Villages de vacances : le nombre d’étoiles sous contrôle des clients

Un décret et un arrêté publiés au Journal officiel de ce dimanche 24 mai 2026 viennent réformer en profondeur les normes et les modalités de contrôle des villages de vacances en France. Alignée sur l’hôtellerie et les campings, la procédure intègre désormais un droit de réclamation des consommateurs pouvant mener à la révision ou à l’abrogation des étoiles de l’établissement.

Ces dispositions entreront officiellement en vigueur le 1er juillet 2026.

Le client au cœur du contrôle : l’alignement réglementaire

L’objet principal du décret est le rétablissement de l’article D. 325-9 du code du tourisme. Ce dernier introduit le dispositif de réclamation du client, un système déjà déployé pour les hôtels en 2016, puis étendu aux campings et parcs résidentiels de loisirs en 2019.

Désormais, les étoiles obtenues par un village de vacances ne sont plus acquises de manière inconditionnelle pour leur durée théorique. À la suite d’une plainte de consommateur pointant un défaut de qualité, une procédure contradictoire peut être enclenchée par l’organisme officiel de développement touristique de la France (Atout France). Si le gestionnaire s’avère incapable de prouver la conformité de ses prestations avec la grille officielle, sa décision de classement pourra être modifiée ou purement et simplement abrogée.

Une procédure d’inspection et de contre-visite très encadrée

L’arrêté du 22 mai 2026, qui abroge le texte précédent datant du 6 juillet 2020, fixe la feuille de route technique pour les exploitants, Atout France et les organismes certificateurs.

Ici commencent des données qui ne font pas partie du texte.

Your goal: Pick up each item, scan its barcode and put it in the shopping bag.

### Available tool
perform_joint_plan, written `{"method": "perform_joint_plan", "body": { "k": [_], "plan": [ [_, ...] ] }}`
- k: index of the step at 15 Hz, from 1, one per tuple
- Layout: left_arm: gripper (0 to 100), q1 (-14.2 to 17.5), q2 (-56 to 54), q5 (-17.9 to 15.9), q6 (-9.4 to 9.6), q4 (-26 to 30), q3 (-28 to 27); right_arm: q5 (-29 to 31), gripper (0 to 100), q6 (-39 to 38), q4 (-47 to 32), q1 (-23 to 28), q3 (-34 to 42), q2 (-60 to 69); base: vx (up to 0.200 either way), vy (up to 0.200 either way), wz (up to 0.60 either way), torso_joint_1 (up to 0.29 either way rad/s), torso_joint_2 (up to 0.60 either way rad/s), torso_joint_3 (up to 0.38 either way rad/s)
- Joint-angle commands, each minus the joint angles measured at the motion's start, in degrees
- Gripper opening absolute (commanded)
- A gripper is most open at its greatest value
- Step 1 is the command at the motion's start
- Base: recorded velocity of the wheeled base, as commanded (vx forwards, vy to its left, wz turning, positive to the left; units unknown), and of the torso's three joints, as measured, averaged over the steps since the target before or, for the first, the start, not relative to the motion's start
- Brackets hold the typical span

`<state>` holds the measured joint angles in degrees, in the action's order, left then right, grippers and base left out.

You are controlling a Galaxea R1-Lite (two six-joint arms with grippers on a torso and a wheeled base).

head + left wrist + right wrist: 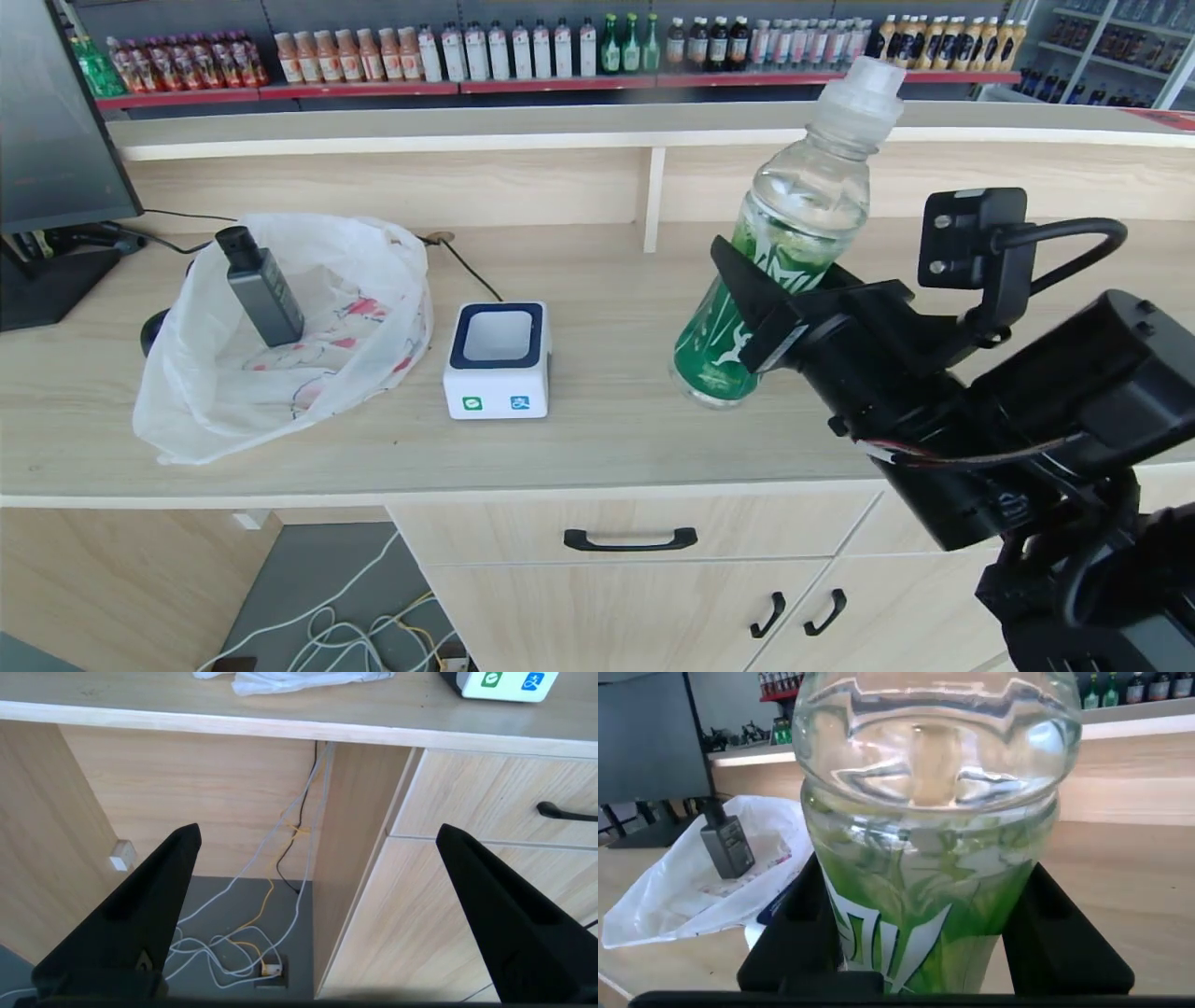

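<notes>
My right gripper point(780, 313) is shut on a clear bottle with a green label point(784, 252) and holds it tilted above the right part of the counter; the bottle point(929, 849) sits between the black fingers point(799, 938). A white barcode scanner box point(498, 359) with a dark blue window rim stands mid-counter, to the bottle's left. The white plastic shopping bag point(280, 364) lies open at the left, with a grey handheld device point(261, 289) standing in it. My left gripper point(313, 919) hangs open below the counter edge, in front of the cabinet.
A dark monitor point(56, 121) stands at the far left. A raised wooden ledge point(597, 131) runs along the counter's back, with shelves of bottles point(523, 47) behind. Drawers with black handles point(630, 539) are below the counter. Loose cables point(243, 943) lie on the floor.
</notes>
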<state>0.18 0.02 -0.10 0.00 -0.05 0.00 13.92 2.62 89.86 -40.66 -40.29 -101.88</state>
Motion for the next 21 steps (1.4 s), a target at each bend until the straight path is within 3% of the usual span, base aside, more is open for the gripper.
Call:
{"method": "perform_joint_plan", "body": {
  "k": [1,3,21],
  "plan": [
    [100,0.0,0.0,0.0,0.00,0.0,0.0,0.0,0,-0.2,0.1,5.4,-4.0,0.0,0.000,0.000,0.00,0.000,0.00,0.000],
    [100,0.0,0.0,0.0,0.00,0.0,0.0,0.0,0,-0.2,0.1,7.3,-4.7,0.0,0.000,0.200,0.00,0.000,0.01,0.005],
    [100,0.0,0.0,0.0,0.00,0.0,0.0,0.0,0,-1.0,0.1,7.3,-0.4,3.0,0.000,0.189,0.00,0.004,0.00,0.001]
  ]
}}
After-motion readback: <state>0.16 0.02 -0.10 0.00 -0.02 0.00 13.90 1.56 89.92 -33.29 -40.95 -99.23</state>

Le parcours initial et la gestion des erreurs

Pour obtenir ses étoiles, l’exploitant doit mandater un organisme évaluateur indépendant (accrédité selon la norme internationale NF EN ISO/CEI 17020 par le COFRAC). Le texte innove en introduisant des protocoles stricts de régularisation :

  • Avant le classement : En cas de vice de forme ou d’erreur matérielle sur le certificat de visite, Atout France suspend l’instruction et exige une correction.
  • Après le classement : Les organismes de contrôle disposent d’un délai maximal de quatre mois pour émettre une décision modificative si une anomalie technique est détectée après coup.
  • Protection de l’exploitant : Si une correction administrative a pour effet d’abaisser la catégorie (perte d’étoiles), l’accord exprès du gestionnaire est requis. À défaut, la demande est considérée comme abandonnée ou le classement est retiré.

L’engrenage d’une réclamation client

L’article 5 de l’arrêté détaille la trajectoire d’un signalement d’usager à partir du 1er juillet 2026, selon la logique graduelle suivante :

[Réclamation client (indices sérieux)]
                 │
                 ▼
     [Auto-évaluation de l'exploitant]
                 │
  (Si non-conformité confirmée ou absence de réponse)
                 │
                 ▼
  [Plan d'actions + Contre-visite obligatoire]
                 │
         ┌───────┴───────┐
         ▼               ▼
[Certificat transmis]   [Pas de certificat]
         │               │
         ▼               ▼
[Classement modifié]    [Classement abrogé]

À noter : Cette procédure de contrôle sur réclamation s’appliquera de manière universelle dès le 1er juillet 2026, y compris pour les villages de vacances dont le classement a été attribué avant cette date.

Transparence accrue pour le grand public

En parallèle de la refonte du tableau de classement (dont le nouveau guide méthodologique sera publié au plus tard le 1er juillet), l’État renforce l’obligation d’information des consommateurs.

La liste officielle des établissements, disponible gratuitement en ligne, s’enrichit de critères de transparence stricts. Les fiches devront obligatoirement mentionner les capacités réelles en nombre de lits et de logements, mais aussi spécifier des détails opérationnels indispensables : la formule proposée (location ou pension complète/demi-pension) et la typologie physique du site (hébergement groupé, dispersé ou léger).